## Problem
I'd like the entries reproduced exactly, with the images omitted.

## Supplied information
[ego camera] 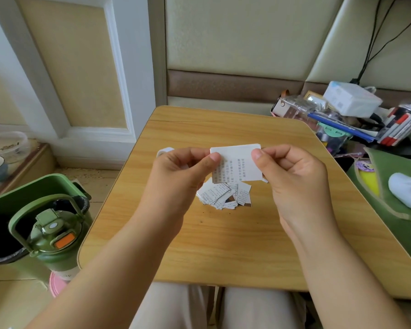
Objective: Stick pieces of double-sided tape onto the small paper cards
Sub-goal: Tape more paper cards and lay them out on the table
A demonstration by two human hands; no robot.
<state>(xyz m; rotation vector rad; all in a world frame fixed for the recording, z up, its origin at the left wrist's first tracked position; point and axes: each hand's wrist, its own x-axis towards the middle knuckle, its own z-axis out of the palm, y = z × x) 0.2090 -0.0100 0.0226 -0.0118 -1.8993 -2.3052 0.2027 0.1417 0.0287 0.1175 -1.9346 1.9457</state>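
White printed card (pixel 237 162) pinched between left hand (pixel 183 172) and right hand (pixel 292 174) (each grip closed on an edge).

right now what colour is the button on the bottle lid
Orange, on the green bottle lid button; head view.

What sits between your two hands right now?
In the head view, a printed paper card, pinched by the left hand and right hand at its edges. Below it, a pile of small cards lies on the table.
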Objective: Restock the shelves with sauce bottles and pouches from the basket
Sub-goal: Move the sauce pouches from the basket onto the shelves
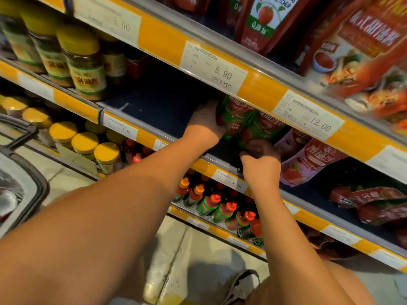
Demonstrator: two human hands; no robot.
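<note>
Green-and-red sauce pouches (239,119) stand on the dark middle shelf (154,102), partly hidden under the yellow price rail. My left hand (203,124) holds the left side of the leftmost pouch. Below and to the right, my right hand (261,164) has its fingers curled at the bottom edge of the pouches. Its fingertips are in shadow, so its grip is unclear. The grey basket (24,179) shows at the left edge, near the floor.
Pink and red pouches (308,159) lean to the right on the same shelf. Yellow-lidded jars (83,62) fill its left part. Red-capped sauce bottles (220,205) line the lower shelf. Ketchup pouches (264,20) stand on the shelf above. The shelf between jars and pouches is bare.
</note>
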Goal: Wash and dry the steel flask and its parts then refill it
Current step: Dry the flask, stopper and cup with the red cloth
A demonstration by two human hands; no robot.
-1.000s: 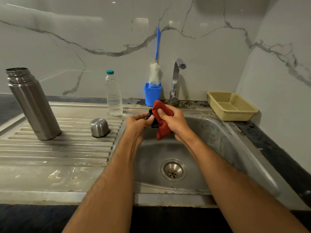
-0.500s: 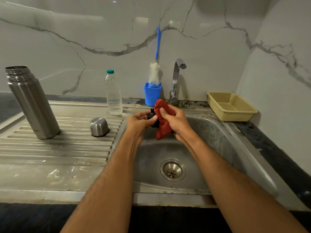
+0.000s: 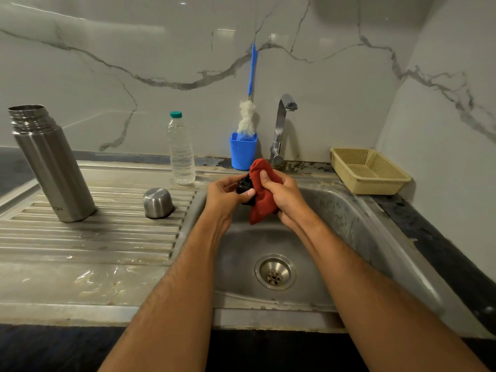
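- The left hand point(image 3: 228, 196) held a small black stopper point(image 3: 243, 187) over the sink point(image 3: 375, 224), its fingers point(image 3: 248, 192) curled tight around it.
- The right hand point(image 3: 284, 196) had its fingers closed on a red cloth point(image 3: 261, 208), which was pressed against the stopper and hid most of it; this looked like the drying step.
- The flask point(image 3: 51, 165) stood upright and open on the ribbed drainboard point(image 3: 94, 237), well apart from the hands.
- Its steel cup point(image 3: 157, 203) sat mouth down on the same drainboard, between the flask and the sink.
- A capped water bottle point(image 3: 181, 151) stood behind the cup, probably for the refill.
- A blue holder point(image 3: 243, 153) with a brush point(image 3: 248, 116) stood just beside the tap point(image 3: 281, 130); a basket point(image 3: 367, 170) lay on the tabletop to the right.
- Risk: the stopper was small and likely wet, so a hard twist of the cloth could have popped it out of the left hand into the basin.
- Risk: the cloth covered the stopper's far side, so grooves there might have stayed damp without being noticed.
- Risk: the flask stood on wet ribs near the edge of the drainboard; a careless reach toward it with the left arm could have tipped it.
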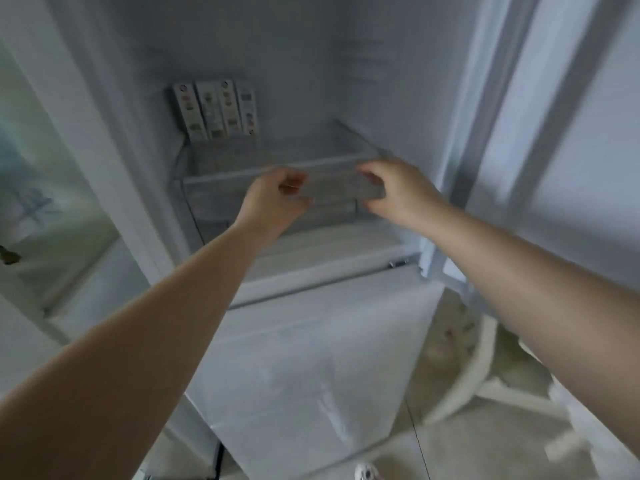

## Response area
[ego camera] 
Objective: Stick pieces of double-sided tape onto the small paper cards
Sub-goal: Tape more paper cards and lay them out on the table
A demonstration by two human hands; no robot.
<state>(xyz m; rotation vector rad; all in a world frame fixed for the recording, z up, its origin at the left wrist's first tracked position; point and axes: each hand's wrist, its own x-axis towards the middle knuckle, its own z-axis out of the palm, y = z × x) 0.2090 -0.0100 0.0226 -0.0118 -1.8993 -2.3052 0.2027 0.1417 0.0287 0.1175 -1.9346 1.9457</state>
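White printed card (pixel 237 162) pinched between left hand (pixel 183 172) and right hand (pixel 292 174) (each grip closed on an edge).

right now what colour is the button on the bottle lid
Orange, on the green bottle lid button; head view.

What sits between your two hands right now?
In the head view, a printed paper card, pinched by the left hand and right hand at its edges. Below it, a pile of small cards lies on the table.
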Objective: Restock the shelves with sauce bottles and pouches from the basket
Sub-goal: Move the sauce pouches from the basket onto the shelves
Demonstrator: two human hands; no robot.
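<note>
Green-and-red sauce pouches (239,119) stand on the dark middle shelf (154,102), partly hidden under the yellow price rail. My left hand (203,124) holds the left side of the leftmost pouch. Below and to the right, my right hand (261,164) has its fingers curled at the bottom edge of the pouches. Its fingertips are in shadow, so its grip is unclear. The grey basket (24,179) shows at the left edge, near the floor.
Pink and red pouches (308,159) lean to the right on the same shelf. Yellow-lidded jars (83,62) fill its left part. Red-capped sauce bottles (220,205) line the lower shelf. Ketchup pouches (264,20) stand on the shelf above. The shelf between jars and pouches is bare.
</note>
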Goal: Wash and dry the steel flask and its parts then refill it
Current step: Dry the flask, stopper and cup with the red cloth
A demonstration by two human hands; no robot.
-1.000s: 
-0.500s: 
+0.000s: 
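- The left hand point(image 3: 228, 196) held a small black stopper point(image 3: 243, 187) over the sink point(image 3: 375, 224), its fingers point(image 3: 248, 192) curled tight around it.
- The right hand point(image 3: 284, 196) had its fingers closed on a red cloth point(image 3: 261, 208), which was pressed against the stopper and hid most of it; this looked like the drying step.
- The flask point(image 3: 51, 165) stood upright and open on the ribbed drainboard point(image 3: 94, 237), well apart from the hands.
- Its steel cup point(image 3: 157, 203) sat mouth down on the same drainboard, between the flask and the sink.
- A capped water bottle point(image 3: 181, 151) stood behind the cup, probably for the refill.
- A blue holder point(image 3: 243, 153) with a brush point(image 3: 248, 116) stood just beside the tap point(image 3: 281, 130); a basket point(image 3: 367, 170) lay on the tabletop to the right.
- Risk: the stopper was small and likely wet, so a hard twist of the cloth could have popped it out of the left hand into the basin.
- Risk: the cloth covered the stopper's far side, so grooves there might have stayed damp without being noticed.
- Risk: the flask stood on wet ribs near the edge of the drainboard; a careless reach toward it with the left arm could have tipped it.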

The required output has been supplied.